“Oh TV Aerial!”
As I was going to sleep last night I found myself thinking about TV – not the TV interview I’d done that morning with Sky News, nor anything I’d seen on TV during the evening.
No, this would be far too logical. What my tics were concerned about was the digital switchover (something I know very little about and have even less interest in). They’d quickly tired of their usual nightly assault on the lamp-post outside my window, turning their attention instead to a TV aerial on the roof of a nearby building.
“TV aerial, have you heard about digital switchover?”
“TV aerial, you’re so last season.”
“TV aerial, I think they might still need you in the Orkneys.”
“TV aerial, did you get a redundancy package?”
“TV aerial, are you nuclear holocaust compliant?”
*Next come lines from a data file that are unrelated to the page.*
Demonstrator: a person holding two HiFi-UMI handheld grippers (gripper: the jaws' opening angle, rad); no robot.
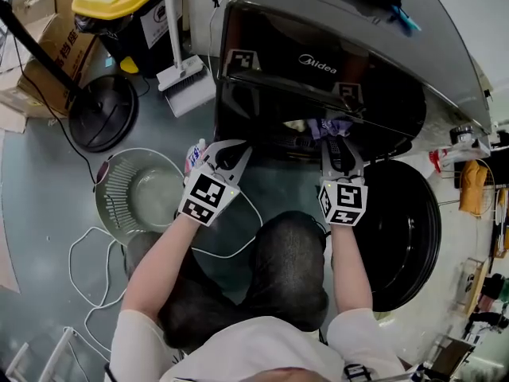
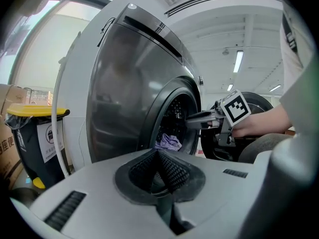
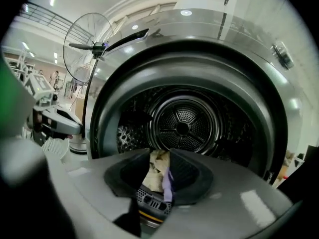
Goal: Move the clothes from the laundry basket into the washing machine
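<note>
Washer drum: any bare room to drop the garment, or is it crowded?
What shows of the drum is bare, from the door ring back to the rear wall. Crowded only at the front lip, where the right claw grips a purple-and-pale garment; the drum floor below it is hidden. The white basket looks empty too.

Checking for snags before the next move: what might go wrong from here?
The garment pinched in the right gripper is in front of the drum, not yet inside; released early, it may drop short. The white cable looped on the floor might trip the person.
</note>
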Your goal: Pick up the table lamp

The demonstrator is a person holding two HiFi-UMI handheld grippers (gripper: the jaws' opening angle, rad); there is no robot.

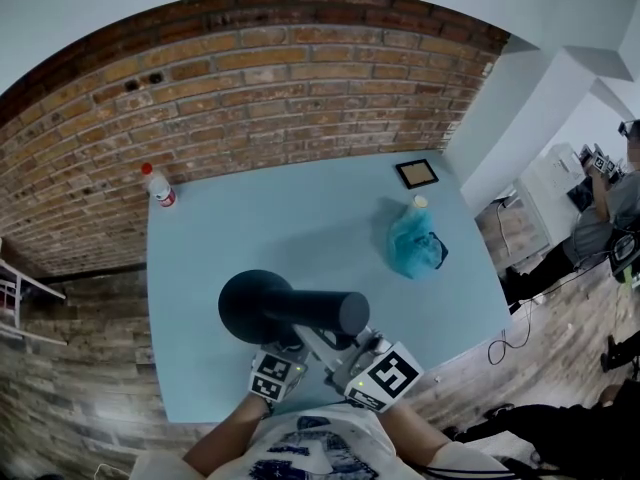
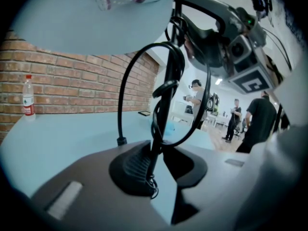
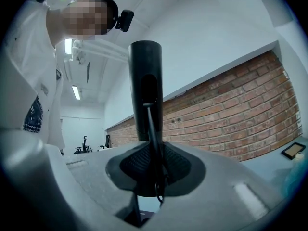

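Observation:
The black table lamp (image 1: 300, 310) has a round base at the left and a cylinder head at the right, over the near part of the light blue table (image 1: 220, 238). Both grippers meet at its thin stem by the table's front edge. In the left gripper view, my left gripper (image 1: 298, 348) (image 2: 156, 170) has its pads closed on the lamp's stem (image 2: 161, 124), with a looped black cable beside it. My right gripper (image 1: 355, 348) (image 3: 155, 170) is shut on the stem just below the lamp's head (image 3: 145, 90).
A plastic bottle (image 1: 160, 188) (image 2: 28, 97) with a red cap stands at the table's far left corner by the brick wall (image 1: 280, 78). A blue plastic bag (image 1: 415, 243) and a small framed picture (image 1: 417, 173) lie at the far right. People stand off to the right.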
“TV aerial, you’re so over.”
When I describe Tourettes as surreal and funny, this is the sort of thing I mean. During my recent interviews on Woman’s Hour and on BBC Ouch I quoted my favourite definition of Tourettes as:
‘Irrepressible, explosive, occasionally obscene verbal ejaculations and gestures.’
It goes on to say:
‘There may be a witty, innovatory, phantasmagoric picture with mimicry, antics and playfulness.’*
If you need a working example of this, going to sleep whilst involuntarily haranguing an inanimate object about how it’s obsolete is a good start.
*Oxford Handbook of Clinical Medicine, Eighth Edition, Murray Longmore, Ian Wilkinson, Edward Davidson, Alexander Foulkes, and Ahmad Mafi, Oxford Handbooks Series.